A contemporary perspective on gender
Where Freud did not use the terms gender or gender identity nor explore such areas, several generations of psychoanalytic theorists have grappled with gender related issues as well as gender questions raised by Freud’s (1925) original ideas on psychosexual development. As you recall, Freud (1925) tackled these issues originally through his account of how the young child’s discovery of the anatomical differences between the sexes, with the resulting castration anxiety or penis envy, influences male and female development, conflicts, and personality. As Kulish (2010) suggested, contemporary thinking about gender can be organised into five major, interrelated areas: (1) the social construction of gender; (2) the complexity and fluidity of gender; (3) the separation of gender and object choice; (4) normality versus marginality; and (5) embodiment. I primarily consider the first two areas.
Though probably obvious, the landscape of psychoanalysis and gender abounds with conceptual, terminological, technical, and socio-political difficulties. Not surprisingly, gender, with its basis in differentiation and an accompanying history of gender-based suffering and oppression, is a minefield where disturbance is to be expected (see Benjamin, 1996; Harris, 1991). Yet today, much as when Freud started his psychosexual prospecting, there continues to be something about the terrain that draws us close to the heart of the mind-body-spirit interface. And happily, we now have an assortment of canvassing tools that Freud did not.

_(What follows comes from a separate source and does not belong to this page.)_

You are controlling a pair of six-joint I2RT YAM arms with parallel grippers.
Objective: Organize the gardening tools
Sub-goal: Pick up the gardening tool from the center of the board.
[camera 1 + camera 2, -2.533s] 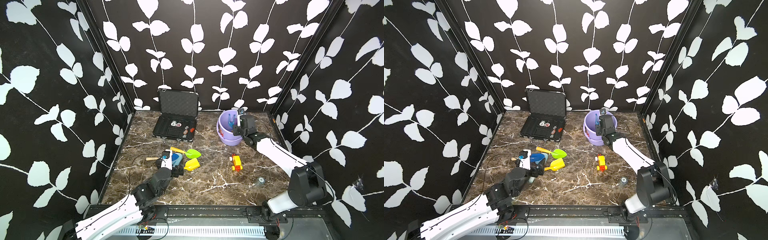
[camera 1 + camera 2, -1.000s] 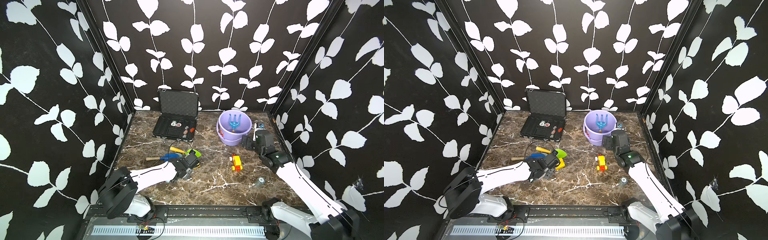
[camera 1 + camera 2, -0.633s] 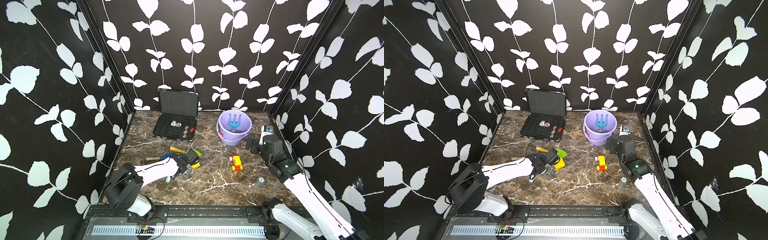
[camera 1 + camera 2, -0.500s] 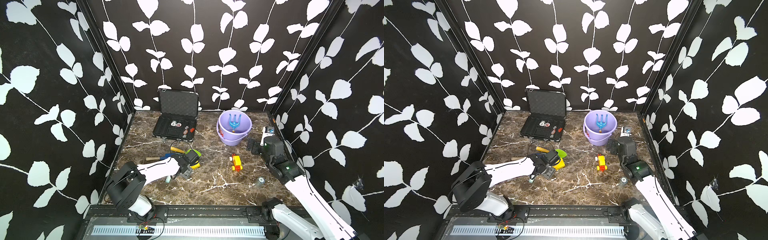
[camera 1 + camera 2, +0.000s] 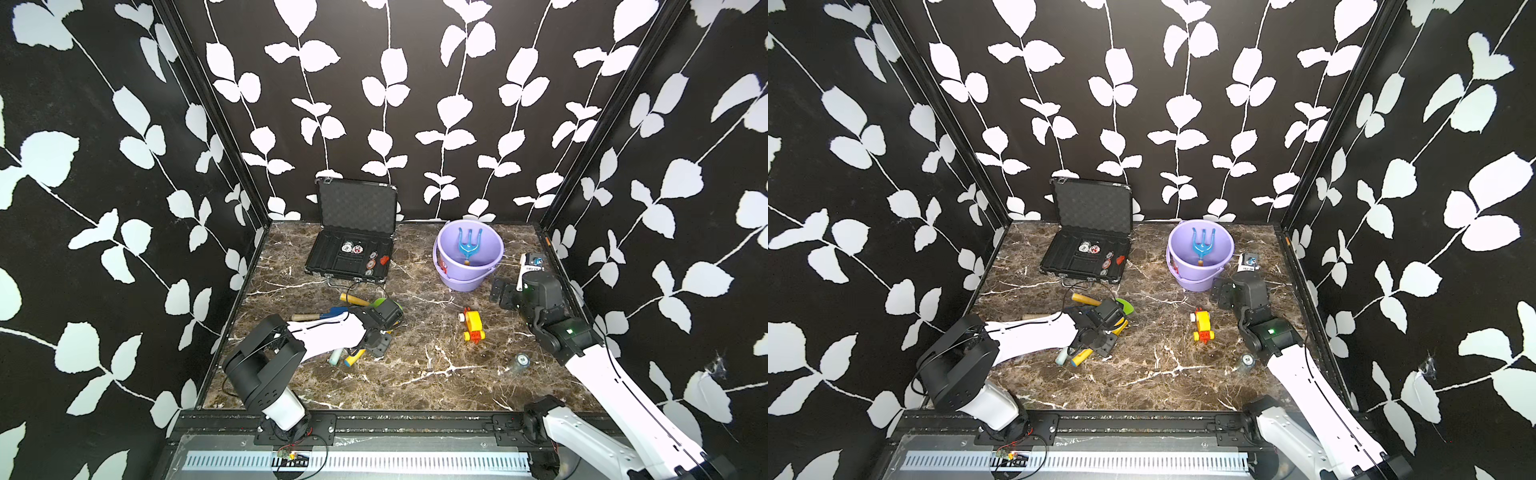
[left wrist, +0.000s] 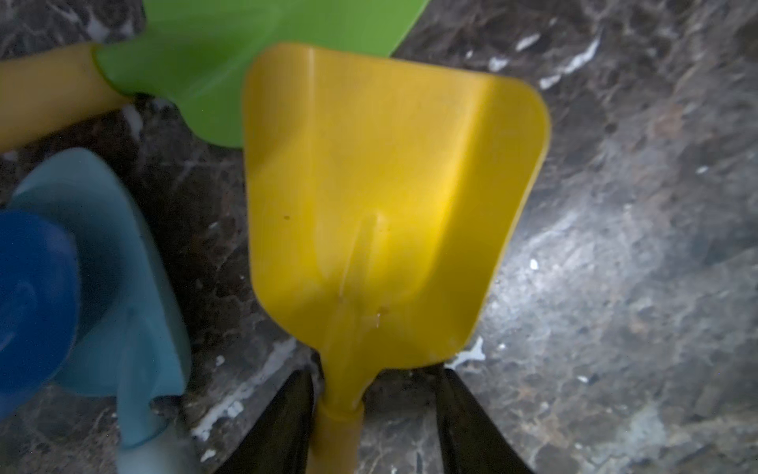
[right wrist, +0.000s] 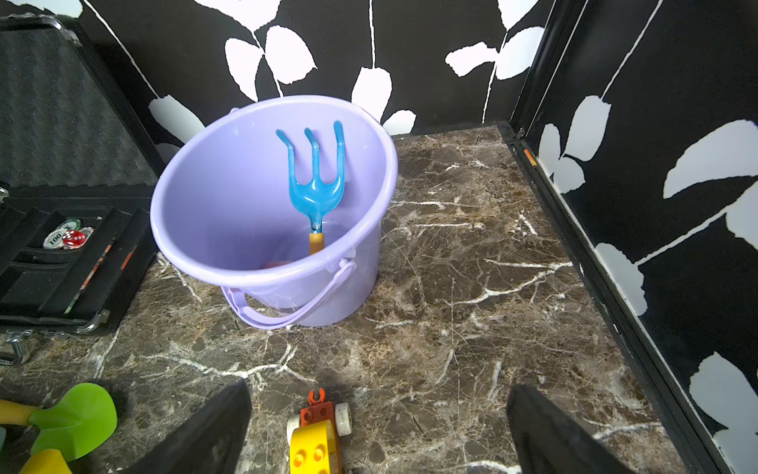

Nowadays we are more likely to understand that gender identity development is not a linear, continuous trajectory, and that a boy’s (and later, a man’s) experience of the ambiguities of his gender are continually being reworked across differing developmental junctions (see Diamond, 1997, 1998, 2004a, 2004b, 2006, 2007, 2009). Moreover, in bridging the polarities between social constructionism and biological essentialism, a more complicated, and ambiguous, understanding of gender identity ensues that is constructed largely out of early, preoedipal identifications with each parent (in addition to being influenced by biological variables). A healthy sense of masculinity requires incorporating the multitude of these early identifications (as well as subsequent ones) and inevitably demands a psychic achievement in the integrativesynthetic sphere. Hence, the analyst’s clinical understanding of male patients’ unconscious conflicts around gender-related issues, as well as personal gender-related biases and countertransferences, can lead to more effective interpretive interventions.

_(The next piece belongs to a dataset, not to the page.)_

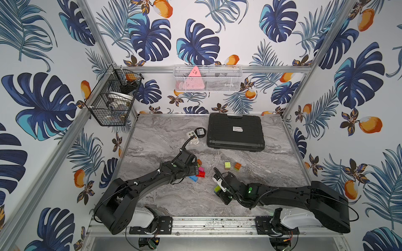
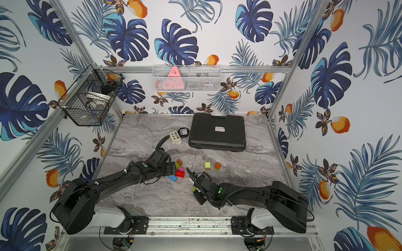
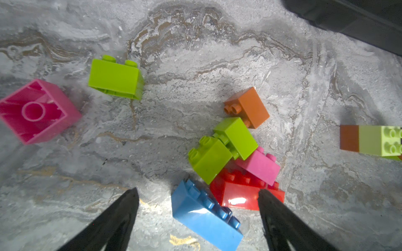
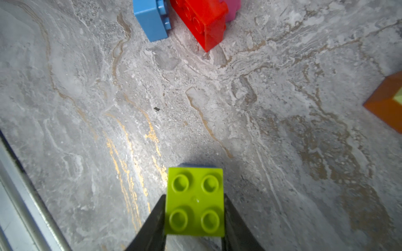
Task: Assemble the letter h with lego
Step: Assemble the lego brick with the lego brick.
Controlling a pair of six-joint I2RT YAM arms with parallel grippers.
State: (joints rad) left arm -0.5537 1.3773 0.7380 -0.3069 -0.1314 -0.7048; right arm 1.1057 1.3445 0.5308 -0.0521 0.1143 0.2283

Masculinity and psychoanalysis
Until three or four decades ago, the psychoanalytic study of male development was essentially organised around Freud’s oedipal theory and the idea that the boy wants to have his mother (Freud, 1923, 1924, 1925). To overcome the castration anxieties aroused in competing with his father, the boy identifies with him and, in turn, constructs the sense of his own masculine identity. Moreover, by equating masculinity with activity and femininity with passivity, as Freud (1937) exemplified in referring to the male’s bedrock struggle “against his passive or feminine attitude toward another male” (p. 250), he furthered “the rejection of femininity” (De Simone Gaburri, 1985, p. 466). Indeed, Freud (ibid., pp. 252–253) argues that the repudiation of femininity, the so-called “masculine protest” (which is “nothing else than castration anxiety”), reflects a “biological fact”. This confusion between both receptivity and passivity, and between psychodynamics and biology, continues to collude with cultural assumptions and hinders psychoanalytic theorising about masculinity.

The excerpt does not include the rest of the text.